Canada pays about 20 per cent more for brand name drugs. Meanwhile, countries that negotiate the supply of generic drugs pay 90 per cent less than we do, Morgan said.

Tylenol or Advil, for example, would be about a fifth more expensive in Canada, while their generic counterparts, acetaminophen and ibuprofen, would be marked up by 90 per cent compared to other countries’ prices.

This shortfall in our bargaining power ends up on consumers’ shoulders, said Morgan.

“Current differences in price mean that Canadians are spending literally billions of dollars more than they should on prescription drugs. If we do not learn to negotiate rebates as well as comparators around the world, we will continue to pay billions of dollars more per year than we ought to,” Morgan told Global News.

Pockets of our population, such as seniors, the poor or the very ill, end up paying the most out of pocket expenses for their drugs.

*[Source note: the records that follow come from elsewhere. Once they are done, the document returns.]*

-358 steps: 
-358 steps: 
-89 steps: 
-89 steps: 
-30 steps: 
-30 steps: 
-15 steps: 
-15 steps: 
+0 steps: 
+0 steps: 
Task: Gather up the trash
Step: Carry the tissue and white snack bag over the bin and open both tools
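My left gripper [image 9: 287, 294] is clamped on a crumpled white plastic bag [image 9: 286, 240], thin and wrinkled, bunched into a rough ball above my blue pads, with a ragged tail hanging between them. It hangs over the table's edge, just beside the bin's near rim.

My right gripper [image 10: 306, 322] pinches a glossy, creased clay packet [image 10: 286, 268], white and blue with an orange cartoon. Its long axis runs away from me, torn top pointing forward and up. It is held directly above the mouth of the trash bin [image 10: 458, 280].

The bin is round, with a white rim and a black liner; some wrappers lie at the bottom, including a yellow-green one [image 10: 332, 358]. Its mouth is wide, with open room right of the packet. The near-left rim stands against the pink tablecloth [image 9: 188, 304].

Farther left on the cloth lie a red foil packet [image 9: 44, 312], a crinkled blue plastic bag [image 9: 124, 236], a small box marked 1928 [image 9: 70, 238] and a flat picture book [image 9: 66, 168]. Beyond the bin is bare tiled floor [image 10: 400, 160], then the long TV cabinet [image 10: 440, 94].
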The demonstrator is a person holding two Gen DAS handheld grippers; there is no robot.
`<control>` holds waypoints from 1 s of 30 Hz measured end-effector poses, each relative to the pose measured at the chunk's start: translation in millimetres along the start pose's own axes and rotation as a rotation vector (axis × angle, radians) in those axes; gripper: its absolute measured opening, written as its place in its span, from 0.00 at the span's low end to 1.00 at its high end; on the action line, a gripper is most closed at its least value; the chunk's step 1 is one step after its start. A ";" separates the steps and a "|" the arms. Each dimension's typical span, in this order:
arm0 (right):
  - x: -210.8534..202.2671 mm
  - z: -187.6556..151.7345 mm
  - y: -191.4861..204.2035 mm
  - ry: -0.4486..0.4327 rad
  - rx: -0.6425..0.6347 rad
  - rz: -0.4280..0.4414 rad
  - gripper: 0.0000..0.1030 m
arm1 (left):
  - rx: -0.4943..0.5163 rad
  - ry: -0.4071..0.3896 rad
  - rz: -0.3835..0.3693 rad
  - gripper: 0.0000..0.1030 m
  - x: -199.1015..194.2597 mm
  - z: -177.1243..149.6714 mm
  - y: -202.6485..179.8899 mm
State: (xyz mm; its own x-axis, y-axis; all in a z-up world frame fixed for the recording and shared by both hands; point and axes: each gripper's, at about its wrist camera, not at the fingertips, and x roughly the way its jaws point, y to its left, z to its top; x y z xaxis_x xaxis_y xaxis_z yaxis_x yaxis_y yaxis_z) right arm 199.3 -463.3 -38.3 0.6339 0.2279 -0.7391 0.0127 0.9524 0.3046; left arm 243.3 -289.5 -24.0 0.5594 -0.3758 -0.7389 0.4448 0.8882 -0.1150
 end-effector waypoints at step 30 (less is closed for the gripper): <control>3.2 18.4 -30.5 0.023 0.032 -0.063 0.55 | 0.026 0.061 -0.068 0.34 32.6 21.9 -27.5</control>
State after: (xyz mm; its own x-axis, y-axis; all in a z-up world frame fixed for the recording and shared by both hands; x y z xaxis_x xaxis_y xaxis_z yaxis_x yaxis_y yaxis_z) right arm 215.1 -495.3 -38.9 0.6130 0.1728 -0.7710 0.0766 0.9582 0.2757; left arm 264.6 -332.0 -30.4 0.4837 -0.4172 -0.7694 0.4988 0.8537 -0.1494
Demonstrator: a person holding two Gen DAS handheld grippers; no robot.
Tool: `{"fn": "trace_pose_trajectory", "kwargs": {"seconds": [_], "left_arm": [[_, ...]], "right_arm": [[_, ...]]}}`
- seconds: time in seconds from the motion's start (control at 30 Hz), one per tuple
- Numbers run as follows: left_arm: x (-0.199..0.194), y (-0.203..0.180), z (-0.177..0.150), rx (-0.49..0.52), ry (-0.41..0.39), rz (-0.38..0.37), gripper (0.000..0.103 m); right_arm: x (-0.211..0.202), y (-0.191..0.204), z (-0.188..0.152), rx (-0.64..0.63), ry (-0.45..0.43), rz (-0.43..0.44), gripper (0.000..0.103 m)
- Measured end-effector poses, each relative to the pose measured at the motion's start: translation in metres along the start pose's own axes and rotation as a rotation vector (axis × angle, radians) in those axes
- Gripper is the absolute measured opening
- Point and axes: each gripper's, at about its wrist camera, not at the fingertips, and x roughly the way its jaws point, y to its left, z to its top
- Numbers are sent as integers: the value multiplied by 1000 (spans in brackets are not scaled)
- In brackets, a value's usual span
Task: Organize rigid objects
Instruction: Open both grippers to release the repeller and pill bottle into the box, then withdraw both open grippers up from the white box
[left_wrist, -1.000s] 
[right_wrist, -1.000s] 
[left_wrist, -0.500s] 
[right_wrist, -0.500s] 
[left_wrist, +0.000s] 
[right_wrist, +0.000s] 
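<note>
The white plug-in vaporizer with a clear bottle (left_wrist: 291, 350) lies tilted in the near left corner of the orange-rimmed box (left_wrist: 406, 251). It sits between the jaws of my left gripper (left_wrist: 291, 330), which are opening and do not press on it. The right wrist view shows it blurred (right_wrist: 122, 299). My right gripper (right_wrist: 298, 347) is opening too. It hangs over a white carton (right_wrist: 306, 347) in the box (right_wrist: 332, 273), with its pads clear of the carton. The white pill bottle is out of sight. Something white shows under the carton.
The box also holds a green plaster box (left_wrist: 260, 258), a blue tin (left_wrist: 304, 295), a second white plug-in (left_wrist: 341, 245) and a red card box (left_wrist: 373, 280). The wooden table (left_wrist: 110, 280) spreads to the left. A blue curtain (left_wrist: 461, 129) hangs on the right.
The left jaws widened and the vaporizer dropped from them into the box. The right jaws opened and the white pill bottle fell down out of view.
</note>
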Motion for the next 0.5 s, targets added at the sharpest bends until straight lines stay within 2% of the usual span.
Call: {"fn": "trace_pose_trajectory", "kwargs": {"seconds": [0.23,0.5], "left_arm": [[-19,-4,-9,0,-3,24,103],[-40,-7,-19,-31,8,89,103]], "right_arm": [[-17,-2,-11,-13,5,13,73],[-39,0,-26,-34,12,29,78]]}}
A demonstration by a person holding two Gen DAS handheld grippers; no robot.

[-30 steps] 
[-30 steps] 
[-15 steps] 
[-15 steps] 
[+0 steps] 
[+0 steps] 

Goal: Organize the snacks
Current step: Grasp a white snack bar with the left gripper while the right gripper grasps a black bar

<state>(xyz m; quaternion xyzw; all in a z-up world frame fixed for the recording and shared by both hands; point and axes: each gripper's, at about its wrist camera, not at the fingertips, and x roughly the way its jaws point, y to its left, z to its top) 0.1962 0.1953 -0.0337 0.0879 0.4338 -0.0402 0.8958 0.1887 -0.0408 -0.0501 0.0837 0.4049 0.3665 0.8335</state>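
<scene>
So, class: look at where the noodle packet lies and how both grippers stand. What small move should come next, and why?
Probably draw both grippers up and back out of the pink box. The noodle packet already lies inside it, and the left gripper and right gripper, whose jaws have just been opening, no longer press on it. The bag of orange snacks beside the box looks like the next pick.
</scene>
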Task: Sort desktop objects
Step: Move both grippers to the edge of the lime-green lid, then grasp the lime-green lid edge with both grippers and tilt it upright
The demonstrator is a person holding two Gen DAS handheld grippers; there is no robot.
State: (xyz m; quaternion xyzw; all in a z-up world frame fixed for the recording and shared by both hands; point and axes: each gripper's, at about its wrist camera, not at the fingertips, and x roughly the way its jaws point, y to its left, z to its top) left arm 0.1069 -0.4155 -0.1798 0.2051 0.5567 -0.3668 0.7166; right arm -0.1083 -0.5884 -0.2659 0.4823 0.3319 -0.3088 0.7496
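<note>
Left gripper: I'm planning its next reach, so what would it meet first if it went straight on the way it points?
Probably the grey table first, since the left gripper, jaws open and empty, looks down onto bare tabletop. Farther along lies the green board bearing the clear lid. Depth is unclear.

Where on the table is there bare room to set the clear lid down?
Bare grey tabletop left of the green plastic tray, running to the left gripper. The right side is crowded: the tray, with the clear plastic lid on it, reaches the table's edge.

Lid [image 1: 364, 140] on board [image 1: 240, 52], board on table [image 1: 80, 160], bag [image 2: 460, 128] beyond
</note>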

Read more: Canada’s seniors face high rates of hospitalizations from adverse drug reactions

In his study, published in the April issue of Health Affairs, Morgan interviewed policymakers from nine countries similar to Canada, including Australia, Austria, Germany, Italy, the US and the UK.

Across the board, Canadians and Americans paid for the most for their drugs. Deals struck between countries and drug companies are confidential though, so they don’t set precedents for other countries to follow.

Canadians spent $33 billion on drugs in 2012, report says

Morgan’s findings come as a new report shows Canadians spent $33 billion on drugs in 2012.

That’s about $947 per person, according to the Canadian Institute for Health Information. Its findings on drug expenditures were released Thursday.

Medication still makes up the second most expensive cost to health care spending, behind hospitals and ahead of doctors’ fees.

Read the full report here.

The president of the Canadian Generic Pharmaceutical Association, which represents that part of the industry, said that in some cases, research is comparing very different systems.

In Canada, there is control over mark up of prices. If a drug is listed at a certain price, it’s reflected on store shelves and in pharmacies so the cost isn’t inflated, CGPA president Jim Keon said.

That doesn’t always apply to other countries’ protocol, Keon said. So if some nations broker cheaper deals, that discount doesn’t always extend to the consumer at the end of the purchasing chain.

“It’s not always an apples to apples comparison,” he told Global News.

“We need to be careful about this. There are different systems in place . . . and comparisons don’t always reflect what the end payer actually pays.”

The most common drugs Canadians use are for managing chronic diseases – hypertension, high cholesterol, depression and asthma, for example.